EntreContos

Detox Literário.

Desejos e Percevejos (Douglas Moreira)

Foi assim….

Sorrisos e te amos. Beijos e abraços. Desejos e percevejos.

 

Era uma manhã fresca em Berlim. Árvores de folhas verdes claríssimas se chocavam conforme a brisa se arrastava pela cidade. O rio Spree refletia as cores amareladas do sol que despontava no céu. Barcos e botes passeavam por sobre suas águas calmas.
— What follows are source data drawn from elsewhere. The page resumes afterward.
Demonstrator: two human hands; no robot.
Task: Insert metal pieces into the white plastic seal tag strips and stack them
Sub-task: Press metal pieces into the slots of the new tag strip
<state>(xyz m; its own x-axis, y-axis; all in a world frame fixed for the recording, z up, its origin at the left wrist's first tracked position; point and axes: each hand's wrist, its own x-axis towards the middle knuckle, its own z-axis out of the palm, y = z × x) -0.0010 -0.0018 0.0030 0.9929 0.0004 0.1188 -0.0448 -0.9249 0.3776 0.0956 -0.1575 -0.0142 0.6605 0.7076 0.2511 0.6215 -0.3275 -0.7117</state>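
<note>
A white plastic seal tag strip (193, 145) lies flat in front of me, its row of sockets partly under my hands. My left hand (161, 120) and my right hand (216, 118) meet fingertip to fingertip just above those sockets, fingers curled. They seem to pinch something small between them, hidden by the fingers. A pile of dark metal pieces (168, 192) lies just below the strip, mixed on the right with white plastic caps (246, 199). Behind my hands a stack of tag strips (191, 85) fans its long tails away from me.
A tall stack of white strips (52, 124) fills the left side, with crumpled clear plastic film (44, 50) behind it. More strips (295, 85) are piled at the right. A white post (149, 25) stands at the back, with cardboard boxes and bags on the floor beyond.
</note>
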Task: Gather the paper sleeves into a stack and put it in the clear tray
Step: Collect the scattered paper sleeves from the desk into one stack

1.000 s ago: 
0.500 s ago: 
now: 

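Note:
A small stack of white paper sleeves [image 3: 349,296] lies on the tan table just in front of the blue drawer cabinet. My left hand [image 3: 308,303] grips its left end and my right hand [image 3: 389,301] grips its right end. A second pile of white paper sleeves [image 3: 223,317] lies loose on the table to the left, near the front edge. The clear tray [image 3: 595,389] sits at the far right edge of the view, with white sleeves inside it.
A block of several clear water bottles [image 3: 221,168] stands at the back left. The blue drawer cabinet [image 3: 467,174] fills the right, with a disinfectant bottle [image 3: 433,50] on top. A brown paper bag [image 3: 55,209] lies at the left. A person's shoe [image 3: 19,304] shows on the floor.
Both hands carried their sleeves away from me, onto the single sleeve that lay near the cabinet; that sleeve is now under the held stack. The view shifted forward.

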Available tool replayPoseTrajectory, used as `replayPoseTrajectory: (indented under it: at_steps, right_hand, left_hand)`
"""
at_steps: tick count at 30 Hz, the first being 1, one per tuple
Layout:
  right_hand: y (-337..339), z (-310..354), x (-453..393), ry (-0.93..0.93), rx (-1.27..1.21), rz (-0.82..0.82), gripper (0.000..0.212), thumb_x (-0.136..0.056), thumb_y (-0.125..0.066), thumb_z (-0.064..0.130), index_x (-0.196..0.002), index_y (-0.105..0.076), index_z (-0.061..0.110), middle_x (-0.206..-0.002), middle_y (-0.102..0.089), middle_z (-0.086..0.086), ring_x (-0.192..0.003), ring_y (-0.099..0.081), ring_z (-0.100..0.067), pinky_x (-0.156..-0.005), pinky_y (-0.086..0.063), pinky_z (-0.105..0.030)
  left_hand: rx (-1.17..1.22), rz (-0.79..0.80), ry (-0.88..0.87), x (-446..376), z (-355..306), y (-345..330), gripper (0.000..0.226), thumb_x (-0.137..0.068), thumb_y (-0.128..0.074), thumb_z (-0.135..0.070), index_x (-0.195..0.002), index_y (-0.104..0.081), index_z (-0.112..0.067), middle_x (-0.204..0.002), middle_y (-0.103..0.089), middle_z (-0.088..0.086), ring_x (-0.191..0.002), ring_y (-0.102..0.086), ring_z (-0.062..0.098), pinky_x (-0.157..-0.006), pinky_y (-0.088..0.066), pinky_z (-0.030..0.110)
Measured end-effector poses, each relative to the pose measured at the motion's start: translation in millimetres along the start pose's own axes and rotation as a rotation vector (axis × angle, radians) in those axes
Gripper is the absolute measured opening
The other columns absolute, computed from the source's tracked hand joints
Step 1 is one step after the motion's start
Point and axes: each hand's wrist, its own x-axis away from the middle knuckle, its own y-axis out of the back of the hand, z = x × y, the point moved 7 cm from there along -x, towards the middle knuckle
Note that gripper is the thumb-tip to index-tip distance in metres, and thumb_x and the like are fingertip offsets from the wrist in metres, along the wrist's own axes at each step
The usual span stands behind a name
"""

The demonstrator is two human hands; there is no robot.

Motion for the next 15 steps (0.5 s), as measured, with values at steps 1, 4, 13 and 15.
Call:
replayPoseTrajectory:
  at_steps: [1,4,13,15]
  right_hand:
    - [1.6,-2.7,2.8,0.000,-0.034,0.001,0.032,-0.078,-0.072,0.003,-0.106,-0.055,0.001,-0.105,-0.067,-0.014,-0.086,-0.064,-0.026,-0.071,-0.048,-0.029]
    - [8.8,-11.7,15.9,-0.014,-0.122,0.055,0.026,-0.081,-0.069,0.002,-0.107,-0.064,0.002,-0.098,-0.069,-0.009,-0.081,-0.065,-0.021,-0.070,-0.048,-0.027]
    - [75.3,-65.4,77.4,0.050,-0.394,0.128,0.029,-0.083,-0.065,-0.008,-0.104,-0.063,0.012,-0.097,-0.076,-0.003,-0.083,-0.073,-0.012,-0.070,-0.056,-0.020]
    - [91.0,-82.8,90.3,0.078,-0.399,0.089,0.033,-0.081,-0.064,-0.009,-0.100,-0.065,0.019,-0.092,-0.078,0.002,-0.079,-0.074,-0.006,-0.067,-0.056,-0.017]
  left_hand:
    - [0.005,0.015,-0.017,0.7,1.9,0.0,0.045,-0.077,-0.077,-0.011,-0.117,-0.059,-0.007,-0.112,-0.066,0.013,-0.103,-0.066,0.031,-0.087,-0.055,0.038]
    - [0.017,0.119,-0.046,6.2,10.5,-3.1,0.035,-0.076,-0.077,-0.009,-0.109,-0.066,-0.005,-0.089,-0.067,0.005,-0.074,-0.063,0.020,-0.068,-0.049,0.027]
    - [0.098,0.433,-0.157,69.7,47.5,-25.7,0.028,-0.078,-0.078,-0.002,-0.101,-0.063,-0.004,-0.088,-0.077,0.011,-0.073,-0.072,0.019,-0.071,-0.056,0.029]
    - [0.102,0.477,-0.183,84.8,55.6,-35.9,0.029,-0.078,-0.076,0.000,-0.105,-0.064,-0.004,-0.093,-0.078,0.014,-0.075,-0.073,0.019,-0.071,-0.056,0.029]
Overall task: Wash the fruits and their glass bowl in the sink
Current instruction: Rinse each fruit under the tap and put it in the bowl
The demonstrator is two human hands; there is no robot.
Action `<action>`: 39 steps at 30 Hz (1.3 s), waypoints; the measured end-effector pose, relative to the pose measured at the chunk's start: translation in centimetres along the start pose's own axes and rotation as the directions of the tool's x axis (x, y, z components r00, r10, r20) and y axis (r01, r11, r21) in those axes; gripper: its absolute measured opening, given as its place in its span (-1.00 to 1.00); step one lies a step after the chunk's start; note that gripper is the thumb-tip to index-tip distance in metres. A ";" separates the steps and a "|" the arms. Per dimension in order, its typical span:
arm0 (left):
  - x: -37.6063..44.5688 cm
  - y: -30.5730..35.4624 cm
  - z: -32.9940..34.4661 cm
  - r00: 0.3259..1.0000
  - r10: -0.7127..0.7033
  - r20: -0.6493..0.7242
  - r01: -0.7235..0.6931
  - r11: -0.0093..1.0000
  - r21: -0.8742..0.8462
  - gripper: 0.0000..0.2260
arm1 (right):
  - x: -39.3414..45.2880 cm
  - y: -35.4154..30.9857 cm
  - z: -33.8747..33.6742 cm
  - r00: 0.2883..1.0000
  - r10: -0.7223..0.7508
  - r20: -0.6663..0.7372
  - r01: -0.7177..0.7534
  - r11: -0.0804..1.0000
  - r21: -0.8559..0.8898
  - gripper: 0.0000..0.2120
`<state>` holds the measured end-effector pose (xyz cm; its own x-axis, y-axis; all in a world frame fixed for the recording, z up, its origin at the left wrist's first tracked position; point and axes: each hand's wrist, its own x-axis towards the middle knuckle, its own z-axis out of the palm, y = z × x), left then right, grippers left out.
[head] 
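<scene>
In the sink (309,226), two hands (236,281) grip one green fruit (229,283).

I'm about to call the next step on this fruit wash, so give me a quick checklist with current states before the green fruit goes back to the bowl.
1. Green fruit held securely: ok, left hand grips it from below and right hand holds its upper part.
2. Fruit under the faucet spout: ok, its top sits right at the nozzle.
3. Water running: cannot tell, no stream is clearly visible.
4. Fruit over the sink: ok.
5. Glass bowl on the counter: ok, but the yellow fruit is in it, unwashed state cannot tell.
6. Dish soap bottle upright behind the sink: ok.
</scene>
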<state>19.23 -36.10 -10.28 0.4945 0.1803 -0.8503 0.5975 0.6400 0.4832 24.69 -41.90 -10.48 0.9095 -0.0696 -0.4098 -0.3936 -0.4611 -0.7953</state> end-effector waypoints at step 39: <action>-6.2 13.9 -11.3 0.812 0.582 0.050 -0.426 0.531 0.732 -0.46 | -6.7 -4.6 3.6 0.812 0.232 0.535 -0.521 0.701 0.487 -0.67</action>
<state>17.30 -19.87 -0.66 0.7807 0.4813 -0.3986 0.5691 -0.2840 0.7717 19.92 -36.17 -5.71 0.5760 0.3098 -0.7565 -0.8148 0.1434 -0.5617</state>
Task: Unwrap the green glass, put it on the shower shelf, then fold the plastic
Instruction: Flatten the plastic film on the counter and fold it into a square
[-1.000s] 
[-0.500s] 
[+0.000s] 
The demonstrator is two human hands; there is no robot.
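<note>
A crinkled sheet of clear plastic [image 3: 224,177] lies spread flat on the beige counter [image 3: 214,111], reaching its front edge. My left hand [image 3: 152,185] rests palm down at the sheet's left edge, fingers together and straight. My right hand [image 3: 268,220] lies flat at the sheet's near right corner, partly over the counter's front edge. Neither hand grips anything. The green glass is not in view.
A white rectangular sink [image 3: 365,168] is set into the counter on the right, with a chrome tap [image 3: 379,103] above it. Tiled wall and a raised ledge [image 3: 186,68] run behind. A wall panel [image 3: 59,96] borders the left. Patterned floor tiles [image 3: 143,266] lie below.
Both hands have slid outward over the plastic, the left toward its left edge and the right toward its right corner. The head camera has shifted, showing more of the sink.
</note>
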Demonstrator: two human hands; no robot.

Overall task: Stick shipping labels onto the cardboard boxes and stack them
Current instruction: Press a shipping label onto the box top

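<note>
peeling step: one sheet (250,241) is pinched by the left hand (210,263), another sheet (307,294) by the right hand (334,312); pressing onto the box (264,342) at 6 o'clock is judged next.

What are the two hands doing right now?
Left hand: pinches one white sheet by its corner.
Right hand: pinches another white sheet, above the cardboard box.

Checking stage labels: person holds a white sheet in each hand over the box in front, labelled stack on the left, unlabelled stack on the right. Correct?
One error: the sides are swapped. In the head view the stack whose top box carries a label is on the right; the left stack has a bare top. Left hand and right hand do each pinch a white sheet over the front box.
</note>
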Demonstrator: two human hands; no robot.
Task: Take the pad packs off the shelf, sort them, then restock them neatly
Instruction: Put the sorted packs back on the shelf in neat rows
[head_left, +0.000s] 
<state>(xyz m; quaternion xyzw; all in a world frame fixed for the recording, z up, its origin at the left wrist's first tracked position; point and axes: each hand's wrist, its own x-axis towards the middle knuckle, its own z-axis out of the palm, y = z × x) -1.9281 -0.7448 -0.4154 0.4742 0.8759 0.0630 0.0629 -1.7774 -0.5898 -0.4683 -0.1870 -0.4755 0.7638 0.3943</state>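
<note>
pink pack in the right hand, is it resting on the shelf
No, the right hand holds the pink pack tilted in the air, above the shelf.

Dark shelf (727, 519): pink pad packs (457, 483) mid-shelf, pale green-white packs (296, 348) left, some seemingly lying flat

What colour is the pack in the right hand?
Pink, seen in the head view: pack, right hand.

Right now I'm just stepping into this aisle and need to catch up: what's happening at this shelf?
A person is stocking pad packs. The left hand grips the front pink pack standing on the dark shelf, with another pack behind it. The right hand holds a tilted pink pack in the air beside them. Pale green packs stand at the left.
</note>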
Às margens do rio, em uma área de extenso verde, estava uma moça — de longos cabelos enegrecidos, olhos azuis-turquesa vidrados ao céu— sentada na grama com as mão fincadas ao chão e esparramada na deslumbrante paisagem que a contemplava de volta por causa de sua igual beleza.

—Ai! — exclamou ela.

— Desculpe-me senhora — um homem, de cabelos escuros e de olhos igualmente coloridos, pisara em sua mão — É que… — Perdeu-se repentinamente na formosura da mulher, pareceu um bobo a encara-la como que mergulhado no Spree e exposto a uma joia mais que preciosa — Não a vi ai. Mas acabo de perceber que fui mais do que um tolo em não notar-te. — um sorriso tímido agarrou-se nos lábio de ambos.

— Não é necessário usar a lisonja para desculpar-se — passou as mãos sistematicamente pelos cabelos.

— Pago-lhe um café e tudo está perdoado — sua voz se rolava como mel nos ouvidos dela.

Ela já havia tomado café suficiente para o dia inteiro horas atrás… mas;

— Ora… É…. — dissimulou — Tudo bem, aceito.

Mas ao responder ela viu que ele encarava, absorto, o rio, com uma expressão de total devaneio, e ela quase, por um instante, pode ver uma contorção de horror em suas feições.

Mas ele logo se virou e o sorriso voltou a se fazer na face.

E assim se fez o primeiro de seus encontros.

 

Saiam do café quando ele disse;

— Quero encontrar-me uma vez mais com você. Devo assumir que este fora um dia que adorarei repetir.

SORRISOS

 

O destino nos é, decerto, uma caixa de surpresas. Um mês atrás, o rapaz, a que chamamos de Stefan, fora exilado do cargo de noivo. Morrera sua noiva, futura esposa.

 

Ela, nomeada Safira no alvorecer de sua existência, por pais de olhares melosos que a amaram desde o momento em que souberam que era apenas um feto, era um encanto… Quiçá era o próprio encanto. Belíssima, assim a fizera a vida. Um presente que seus pais deram ao mundo. Semeara sua imensurável formosura em nossa magnífica Berlim.

Ela era, de fato, única e preciosa. Destacava-se como diamante no meio dos cacos de vidro. Era o raiar do sol pomposo na escuridão de uma noite escabrosa. Uma flor que brota em meio aos espinhos de um cacto seco.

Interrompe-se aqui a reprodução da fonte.